En m'entendant parler ainsi, Walter s'enthousiasmait, et son esprit
charmant s'échappait de ses lèvres en paroles ardentes et passionnées.
Il se transportait en imagination dans une des nombreuses îles de
l'archipel des Indes, avec un arc et des flèches, des lignes de pêcheur
et un canot.--Non, s'écriait-il en interrompant la description de sa vie
future, non, pas de canot, car jamais je ne regarderai l'eau salée: mon
sang se glacerait aussitôt dans mes veines. Je chercherai quelque ravin
isolé, un vallon ombragé par des arbres, et je vivrai heureux et
fraternellement uni avec les natifs.
--Tu leur prendras leurs soeurs? lui dis-je.
--Oui, mon cher Trelawnay, je me marierai, j'aurai des enfants, et je
bâtirai une hutte.
--Tu te laisseras tatouer? demandai-je à Walter.
--Certainement, me répondit-il, je serai tatoué, je ne mettrai plus de
vêtements. Qu'importe cela! tout ce qu'ils feront, je le ferai.
Nous passions ainsi les longues heures de veille, faisant des châteaux
en Espagne, les possédant presque toujours, et oubliant nos misères
jusqu'à ce que notre pastoral et romantique édifice fût entièrement
détruit par la maudite, par la coassante, dolente et sycophante voix du
lieutenant écossais, qui criait avec sa vulgarité d'expression:
--Taisez-vous, là-haut, ennuyeux vagabonds, ou je vous ferai descendre
pour recevoir une raclée; taisez-vous, misérables gueux, ou j'appelle le
contre-maître, qui viendra avec sa corde.
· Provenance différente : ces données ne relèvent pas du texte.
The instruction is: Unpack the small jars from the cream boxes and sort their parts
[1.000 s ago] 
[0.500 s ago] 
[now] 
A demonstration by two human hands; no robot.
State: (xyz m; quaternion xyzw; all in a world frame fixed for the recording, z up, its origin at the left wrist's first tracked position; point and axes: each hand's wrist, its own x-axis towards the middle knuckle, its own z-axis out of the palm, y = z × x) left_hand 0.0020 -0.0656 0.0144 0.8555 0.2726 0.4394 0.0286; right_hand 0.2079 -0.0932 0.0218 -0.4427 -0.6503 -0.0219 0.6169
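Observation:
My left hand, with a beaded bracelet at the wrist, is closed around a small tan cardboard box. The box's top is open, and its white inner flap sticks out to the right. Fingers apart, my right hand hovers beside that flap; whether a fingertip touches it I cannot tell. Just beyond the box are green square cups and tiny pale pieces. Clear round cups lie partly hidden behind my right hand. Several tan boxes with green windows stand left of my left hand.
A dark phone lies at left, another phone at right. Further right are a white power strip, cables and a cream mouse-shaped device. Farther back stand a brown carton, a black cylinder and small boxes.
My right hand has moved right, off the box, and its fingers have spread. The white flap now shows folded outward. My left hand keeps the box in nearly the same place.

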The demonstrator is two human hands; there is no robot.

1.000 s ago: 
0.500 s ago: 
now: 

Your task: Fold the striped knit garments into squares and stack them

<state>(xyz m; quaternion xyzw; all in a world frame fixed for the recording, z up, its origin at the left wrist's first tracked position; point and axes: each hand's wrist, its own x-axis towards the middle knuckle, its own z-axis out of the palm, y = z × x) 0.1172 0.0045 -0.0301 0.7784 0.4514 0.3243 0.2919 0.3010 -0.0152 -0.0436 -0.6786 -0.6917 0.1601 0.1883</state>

Alors, tellement est grande la force de l'habitude, nous descendions
silencieusement pour regagner nos hamacs, et le lendemain nous nous
réveillions au grondement de cette voix discordante, passant la journée
à attendre la nuit, la nuit qui nous apportait dans sa robe semée
d'étoiles, et l'espérance en des jours meilleurs, et les chants de
l'illusion qui tracent sur le sable les féeries du désir. Le noble et
généreux Aston ne cessa jamais de traiter Walter comme un gentilhomme;
en voyant cela, les matelots, fins et rusés comme des esclaves,
suivirent l'exemple silencieux que leur donnait le jeune officier.
J'ai raconté les événements qui se sont passés sur la frégate, non pas
précisément dans l'ordre de leur arrivée, mais comme ils se sont
présentés à ma mémoire.
Après être restés quelques jours à Bombay, nous naviguâmes vers Madras,
et nous reprîmes le chemin de Bombay, avec des ordres secrets de
l'amiral.
Un beau jour, pendant notre traversée de Bombay à Madras, il s'éleva sur
le vaisseau des cris tellement furieux ou tellement effrayés, que,
l'esprit encore sous l'impression d'une révolte d'équipage que je venais
de lire, je crus à un commencement de mutinerie.
Je n'avais jamais vu ni pu concevoir une pareille commotion; les
matelots se précipitaient les uns sur les autres par des ouvertures au
travers des écoutilles; il n'y avait plus de discipline; le lieutenant
qui commandait le pont était debout, pâle, stupéfait; le capitaine et la
plupart des officiers donnaient des ordres et faisaient des questions
tout en essayant de pénétrer la masse d'hommes qui se concentrait sur le
pont avec des cris et des gémissements inarticulés. Mais ni le capitaine
ni le lieutenant ne réussirent à se faire entendre; ils avaient perdu
toute l'autorité de leurs voix, et, entraînés par la foule compacte, ils
se trouvèrent confondus avec elle.
Je vis bientôt que c'était le désespoir et non la fureur qui était peint
sur les fronts rudes et brunis des matelots.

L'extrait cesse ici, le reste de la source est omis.